Dont forget to update your bootloader "e.g. grub"

----------

## Jaglover

spikyatlinux,

I have experienced modules failing to load even if the kernel version is the same but is reconfigured and rebuilt. Thus I recommended making sure the kernel image is correct and rebuilding the modules. 

However, ingenious never responded to this. This makes me think his/her issue is not serious.

----------

## ingenious

 *Jaglover wrote:*   

> 
> 
> I have experienced modules failing to load even if the kernel version is the same but is reconfigured and rebuilt. Thus I recommended making sure the kernel image is correct and rebuilding the modules. 
> 
> However, ingenious never responded to this. This makes me think his/her issue is not serious.

 

Maybe I wasn't clear enough in previous posting,  but I tried that already due to no effect.
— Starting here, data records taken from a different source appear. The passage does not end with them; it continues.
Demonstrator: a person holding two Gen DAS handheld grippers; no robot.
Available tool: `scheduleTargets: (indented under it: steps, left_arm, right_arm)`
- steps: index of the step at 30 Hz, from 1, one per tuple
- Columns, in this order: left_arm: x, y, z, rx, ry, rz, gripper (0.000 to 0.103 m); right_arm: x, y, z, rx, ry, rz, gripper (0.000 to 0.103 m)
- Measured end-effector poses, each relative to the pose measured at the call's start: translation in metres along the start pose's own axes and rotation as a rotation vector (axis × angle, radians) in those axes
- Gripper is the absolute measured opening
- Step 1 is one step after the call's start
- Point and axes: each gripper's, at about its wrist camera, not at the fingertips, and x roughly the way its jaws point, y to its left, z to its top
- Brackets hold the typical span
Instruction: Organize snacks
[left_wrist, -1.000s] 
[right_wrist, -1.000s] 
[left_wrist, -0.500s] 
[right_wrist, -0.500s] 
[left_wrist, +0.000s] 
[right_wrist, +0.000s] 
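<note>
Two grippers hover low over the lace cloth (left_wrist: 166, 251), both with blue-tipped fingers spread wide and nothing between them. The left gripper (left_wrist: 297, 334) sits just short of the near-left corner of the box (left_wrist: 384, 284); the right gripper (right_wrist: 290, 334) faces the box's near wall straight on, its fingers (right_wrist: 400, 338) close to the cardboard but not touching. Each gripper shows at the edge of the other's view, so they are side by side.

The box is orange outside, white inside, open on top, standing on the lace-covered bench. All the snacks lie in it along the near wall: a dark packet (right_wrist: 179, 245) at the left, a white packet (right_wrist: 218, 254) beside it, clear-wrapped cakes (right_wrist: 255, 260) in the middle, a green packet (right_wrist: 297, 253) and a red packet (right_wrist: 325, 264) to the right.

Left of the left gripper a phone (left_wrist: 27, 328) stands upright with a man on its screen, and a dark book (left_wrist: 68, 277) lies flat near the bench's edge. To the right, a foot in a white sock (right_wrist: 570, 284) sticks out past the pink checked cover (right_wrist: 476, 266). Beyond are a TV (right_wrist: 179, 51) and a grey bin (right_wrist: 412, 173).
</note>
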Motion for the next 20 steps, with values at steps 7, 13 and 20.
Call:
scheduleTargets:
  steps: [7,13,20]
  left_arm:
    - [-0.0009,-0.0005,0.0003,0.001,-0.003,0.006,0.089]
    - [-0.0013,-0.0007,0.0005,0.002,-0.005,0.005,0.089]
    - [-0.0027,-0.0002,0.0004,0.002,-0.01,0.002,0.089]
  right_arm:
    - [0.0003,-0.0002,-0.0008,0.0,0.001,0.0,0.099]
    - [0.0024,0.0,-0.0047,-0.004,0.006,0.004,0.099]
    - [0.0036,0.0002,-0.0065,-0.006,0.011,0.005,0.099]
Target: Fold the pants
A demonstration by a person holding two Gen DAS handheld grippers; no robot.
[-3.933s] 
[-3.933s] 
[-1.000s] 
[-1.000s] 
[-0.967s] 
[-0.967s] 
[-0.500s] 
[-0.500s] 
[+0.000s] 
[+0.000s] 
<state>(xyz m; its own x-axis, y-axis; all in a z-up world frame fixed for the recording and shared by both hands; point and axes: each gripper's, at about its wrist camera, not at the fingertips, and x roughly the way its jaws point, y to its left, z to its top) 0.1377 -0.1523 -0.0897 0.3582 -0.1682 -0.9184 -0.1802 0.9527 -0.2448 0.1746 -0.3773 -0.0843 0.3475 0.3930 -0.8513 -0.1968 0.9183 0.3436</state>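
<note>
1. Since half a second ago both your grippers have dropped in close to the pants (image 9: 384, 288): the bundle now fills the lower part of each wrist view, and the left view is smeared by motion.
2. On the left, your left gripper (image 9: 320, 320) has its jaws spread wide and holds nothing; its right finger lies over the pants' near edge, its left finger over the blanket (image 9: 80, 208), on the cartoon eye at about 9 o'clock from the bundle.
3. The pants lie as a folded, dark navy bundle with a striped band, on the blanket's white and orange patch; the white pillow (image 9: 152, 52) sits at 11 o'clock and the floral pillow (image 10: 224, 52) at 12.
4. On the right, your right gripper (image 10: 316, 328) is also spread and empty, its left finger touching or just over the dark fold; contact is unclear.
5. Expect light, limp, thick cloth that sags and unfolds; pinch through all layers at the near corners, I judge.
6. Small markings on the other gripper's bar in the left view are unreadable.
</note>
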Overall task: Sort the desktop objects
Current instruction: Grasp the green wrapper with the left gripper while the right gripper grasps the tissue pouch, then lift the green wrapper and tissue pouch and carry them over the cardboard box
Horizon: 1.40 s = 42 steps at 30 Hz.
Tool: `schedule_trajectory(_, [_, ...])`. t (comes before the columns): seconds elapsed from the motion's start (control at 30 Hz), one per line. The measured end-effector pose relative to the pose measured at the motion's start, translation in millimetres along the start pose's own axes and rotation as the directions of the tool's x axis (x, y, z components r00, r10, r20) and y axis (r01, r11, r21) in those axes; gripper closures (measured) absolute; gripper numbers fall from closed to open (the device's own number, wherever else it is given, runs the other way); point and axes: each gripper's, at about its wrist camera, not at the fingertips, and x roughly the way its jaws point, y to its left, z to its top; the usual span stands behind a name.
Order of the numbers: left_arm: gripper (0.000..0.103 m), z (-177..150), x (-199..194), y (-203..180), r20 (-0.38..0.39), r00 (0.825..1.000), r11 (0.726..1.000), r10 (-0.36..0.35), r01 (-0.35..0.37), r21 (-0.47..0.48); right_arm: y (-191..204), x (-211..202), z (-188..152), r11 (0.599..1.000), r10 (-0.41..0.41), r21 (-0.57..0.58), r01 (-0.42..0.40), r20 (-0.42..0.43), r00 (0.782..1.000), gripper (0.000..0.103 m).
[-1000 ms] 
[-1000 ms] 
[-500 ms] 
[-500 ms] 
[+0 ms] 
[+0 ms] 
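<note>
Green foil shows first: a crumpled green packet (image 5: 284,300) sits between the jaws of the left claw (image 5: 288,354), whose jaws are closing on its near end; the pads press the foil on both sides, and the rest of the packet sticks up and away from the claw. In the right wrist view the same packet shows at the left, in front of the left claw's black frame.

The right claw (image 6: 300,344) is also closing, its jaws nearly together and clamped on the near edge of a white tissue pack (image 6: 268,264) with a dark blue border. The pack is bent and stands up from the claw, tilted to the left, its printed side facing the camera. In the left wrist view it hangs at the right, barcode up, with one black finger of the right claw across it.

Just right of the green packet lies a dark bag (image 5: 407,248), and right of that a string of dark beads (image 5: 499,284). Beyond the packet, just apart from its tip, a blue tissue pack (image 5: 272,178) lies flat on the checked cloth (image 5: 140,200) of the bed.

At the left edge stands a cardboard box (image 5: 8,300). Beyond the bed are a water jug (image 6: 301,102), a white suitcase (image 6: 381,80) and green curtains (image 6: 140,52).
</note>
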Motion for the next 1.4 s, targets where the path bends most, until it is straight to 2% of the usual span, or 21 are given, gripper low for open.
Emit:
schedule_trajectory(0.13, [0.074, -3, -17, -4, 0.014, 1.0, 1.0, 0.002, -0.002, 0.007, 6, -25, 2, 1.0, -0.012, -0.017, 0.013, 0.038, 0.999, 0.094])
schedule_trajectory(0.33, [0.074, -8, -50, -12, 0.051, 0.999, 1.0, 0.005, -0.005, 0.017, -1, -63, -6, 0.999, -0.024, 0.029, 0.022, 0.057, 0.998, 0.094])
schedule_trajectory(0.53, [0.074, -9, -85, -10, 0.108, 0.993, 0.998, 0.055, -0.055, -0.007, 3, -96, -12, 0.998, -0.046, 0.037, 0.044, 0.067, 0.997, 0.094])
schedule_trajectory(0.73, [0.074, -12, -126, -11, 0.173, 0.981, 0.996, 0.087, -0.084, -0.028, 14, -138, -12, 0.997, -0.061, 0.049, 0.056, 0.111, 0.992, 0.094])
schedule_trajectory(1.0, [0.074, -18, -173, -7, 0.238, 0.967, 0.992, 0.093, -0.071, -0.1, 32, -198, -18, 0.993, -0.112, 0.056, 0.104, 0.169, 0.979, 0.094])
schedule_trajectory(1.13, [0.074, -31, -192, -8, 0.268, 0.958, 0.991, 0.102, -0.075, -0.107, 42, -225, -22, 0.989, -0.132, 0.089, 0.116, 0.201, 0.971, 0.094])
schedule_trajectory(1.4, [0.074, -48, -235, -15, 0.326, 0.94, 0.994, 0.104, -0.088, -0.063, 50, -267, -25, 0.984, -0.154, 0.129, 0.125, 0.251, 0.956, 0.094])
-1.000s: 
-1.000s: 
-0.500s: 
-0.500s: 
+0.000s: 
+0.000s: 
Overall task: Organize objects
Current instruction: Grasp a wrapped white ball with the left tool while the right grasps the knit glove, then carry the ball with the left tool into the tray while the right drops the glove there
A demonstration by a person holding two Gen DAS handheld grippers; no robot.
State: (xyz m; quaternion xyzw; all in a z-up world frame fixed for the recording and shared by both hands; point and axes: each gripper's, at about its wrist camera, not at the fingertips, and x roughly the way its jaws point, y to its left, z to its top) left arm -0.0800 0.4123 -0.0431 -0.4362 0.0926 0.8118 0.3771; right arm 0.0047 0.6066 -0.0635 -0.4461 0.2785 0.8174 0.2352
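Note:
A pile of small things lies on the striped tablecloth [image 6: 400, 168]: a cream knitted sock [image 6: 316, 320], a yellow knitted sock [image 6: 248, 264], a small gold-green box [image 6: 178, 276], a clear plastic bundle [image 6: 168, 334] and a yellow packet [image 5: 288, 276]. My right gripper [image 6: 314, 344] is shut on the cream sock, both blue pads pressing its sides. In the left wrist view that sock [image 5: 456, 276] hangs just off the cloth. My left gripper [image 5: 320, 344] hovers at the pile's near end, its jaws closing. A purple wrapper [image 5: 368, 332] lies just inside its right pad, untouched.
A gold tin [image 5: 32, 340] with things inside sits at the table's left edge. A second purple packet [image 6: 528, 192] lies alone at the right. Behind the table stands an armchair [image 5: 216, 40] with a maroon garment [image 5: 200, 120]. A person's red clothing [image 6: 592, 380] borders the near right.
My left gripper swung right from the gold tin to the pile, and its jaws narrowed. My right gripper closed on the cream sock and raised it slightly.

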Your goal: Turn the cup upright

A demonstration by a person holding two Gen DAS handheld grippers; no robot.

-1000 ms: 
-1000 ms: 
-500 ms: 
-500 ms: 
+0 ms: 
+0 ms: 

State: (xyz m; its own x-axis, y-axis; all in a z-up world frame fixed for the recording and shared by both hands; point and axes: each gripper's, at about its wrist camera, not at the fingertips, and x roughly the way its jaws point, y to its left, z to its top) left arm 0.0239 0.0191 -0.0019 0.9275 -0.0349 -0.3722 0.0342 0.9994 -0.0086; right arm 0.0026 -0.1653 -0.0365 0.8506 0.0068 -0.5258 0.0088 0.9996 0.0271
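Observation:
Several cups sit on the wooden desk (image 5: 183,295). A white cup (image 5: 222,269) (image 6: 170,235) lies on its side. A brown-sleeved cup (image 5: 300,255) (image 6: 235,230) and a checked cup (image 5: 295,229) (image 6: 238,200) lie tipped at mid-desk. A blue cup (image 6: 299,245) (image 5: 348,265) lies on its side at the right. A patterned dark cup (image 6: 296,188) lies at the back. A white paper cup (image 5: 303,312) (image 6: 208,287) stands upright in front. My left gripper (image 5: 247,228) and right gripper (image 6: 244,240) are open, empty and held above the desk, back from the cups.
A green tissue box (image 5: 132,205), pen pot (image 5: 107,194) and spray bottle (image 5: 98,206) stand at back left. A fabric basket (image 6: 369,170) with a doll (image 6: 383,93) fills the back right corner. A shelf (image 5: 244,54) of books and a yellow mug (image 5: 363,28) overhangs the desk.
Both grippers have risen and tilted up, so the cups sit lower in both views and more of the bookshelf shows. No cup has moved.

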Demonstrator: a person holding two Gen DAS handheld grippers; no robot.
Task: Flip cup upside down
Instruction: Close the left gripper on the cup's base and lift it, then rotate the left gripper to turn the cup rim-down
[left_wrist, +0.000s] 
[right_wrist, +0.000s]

I'm quite sure the problem arises from what was in the first entry of the topic: CHOST="i686-pc-linux-gnu" and hence my vboxdrv is M686. vboxdrv is provided by app-emulation/virtualbox-modules, and is not built with the kernel, i.e. make modules_install won't affect it. At the other hand, my kernel is MK8 and hence the other part of the dmesg error.

I'm still searching for any workarounds for this confusion.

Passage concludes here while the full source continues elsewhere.